Once attached, the bacteria build a biofilm, a structured community of bacteria encased in a protective slime layer. Biofilms are extremely difficult for both the immune system and antibiotics to penetrate. On prosthetic joints, these biofilms can grow into large, free-floating clusters in the joint fluid, sometimes visible to the naked eye. Biofilm-related infections are a leading reason why infected implants often need to be surgically removed rather than treated with antibiotics alone.

Who Is Most Vulnerable

Healthy people with intact skin and normal immune function can and do get staph infections, but certain conditions dramatically increase the risk. In community settings, the CDC identifies people with chronic conditions like diabetes, cancer, and vascular disease as being at greater risk, along with people who inject drugs.

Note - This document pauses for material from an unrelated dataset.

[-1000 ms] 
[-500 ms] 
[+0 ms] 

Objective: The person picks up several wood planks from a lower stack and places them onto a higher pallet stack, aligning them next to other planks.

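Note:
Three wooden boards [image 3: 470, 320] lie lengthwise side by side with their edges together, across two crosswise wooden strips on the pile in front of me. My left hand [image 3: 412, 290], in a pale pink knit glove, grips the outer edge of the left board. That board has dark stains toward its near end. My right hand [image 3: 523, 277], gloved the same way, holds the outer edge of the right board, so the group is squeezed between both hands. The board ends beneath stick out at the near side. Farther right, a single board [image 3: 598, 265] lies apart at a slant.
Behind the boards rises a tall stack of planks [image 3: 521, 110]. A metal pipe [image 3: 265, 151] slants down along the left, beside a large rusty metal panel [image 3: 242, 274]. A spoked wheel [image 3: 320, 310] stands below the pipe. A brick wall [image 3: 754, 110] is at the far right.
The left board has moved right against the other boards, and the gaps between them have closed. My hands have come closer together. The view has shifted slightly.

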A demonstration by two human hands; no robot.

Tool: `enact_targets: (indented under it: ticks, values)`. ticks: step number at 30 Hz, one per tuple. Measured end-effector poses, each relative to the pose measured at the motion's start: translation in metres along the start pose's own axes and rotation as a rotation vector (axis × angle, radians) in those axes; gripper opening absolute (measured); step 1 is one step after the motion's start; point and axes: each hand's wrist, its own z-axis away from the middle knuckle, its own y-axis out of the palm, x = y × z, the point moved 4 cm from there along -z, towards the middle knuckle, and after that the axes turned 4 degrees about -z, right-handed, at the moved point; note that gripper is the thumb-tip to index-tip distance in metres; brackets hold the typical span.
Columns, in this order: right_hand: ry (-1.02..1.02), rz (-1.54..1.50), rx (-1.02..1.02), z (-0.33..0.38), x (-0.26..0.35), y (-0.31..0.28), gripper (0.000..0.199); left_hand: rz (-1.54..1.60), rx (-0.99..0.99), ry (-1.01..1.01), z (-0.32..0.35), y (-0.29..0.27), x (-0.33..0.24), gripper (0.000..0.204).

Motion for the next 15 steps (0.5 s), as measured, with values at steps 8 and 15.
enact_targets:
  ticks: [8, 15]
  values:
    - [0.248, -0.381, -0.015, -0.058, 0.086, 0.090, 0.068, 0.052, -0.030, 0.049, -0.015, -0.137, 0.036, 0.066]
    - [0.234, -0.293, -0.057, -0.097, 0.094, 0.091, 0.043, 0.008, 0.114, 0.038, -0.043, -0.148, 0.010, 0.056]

In healthcare settings, the highest-risk patients are those in intensive care units, those recovering from surgery, those with implanted medical devices, and those with weakened immune systems. Specific conditions that raise vulnerability include HIV infection, kidney failure requiring dialysis, chemotherapy treatment, and long-term steroid use. Each of these impairs either the skin barrier or the immune cells that would normally contain the bacteria before they can establish an infection.

Neutrophils, the white blood cells that serve as first responders against bacterial invaders, are the most critical line of defense against S. aureus. People with conditions that reduce neutrophil numbers or function, whether from disease or medical treatment, are at significantly higher risk for serious and systemic staph infections.

MRSA: When Antibiotics Stop Working

MRSA (methicillin-resistant Staphylococcus aureus) is caused by the same species of bacteria, but strains that have acquired resistance to an entire class of commonly used antibiotics called beta-lactams. This class includes many of the first-line drugs traditionally used for staph infections.

MRSA was once confined almost entirely to hospitals and nursing homes (healthcare-associated MRSA), but community-associated MRSA now circulates widely among otherwise healthy people. Community strains often carry a toxin called Panton-Valentine leukocidin, which destroys white blood cells and is linked to more aggressive skin infections and, in rare cases, severe bloodstream infections. The causes and transmission routes are the same as for regular staph, but the infections are harder to treat because fewer antibiotics work against them, and the bacteria can persist on surfaces for extended periods.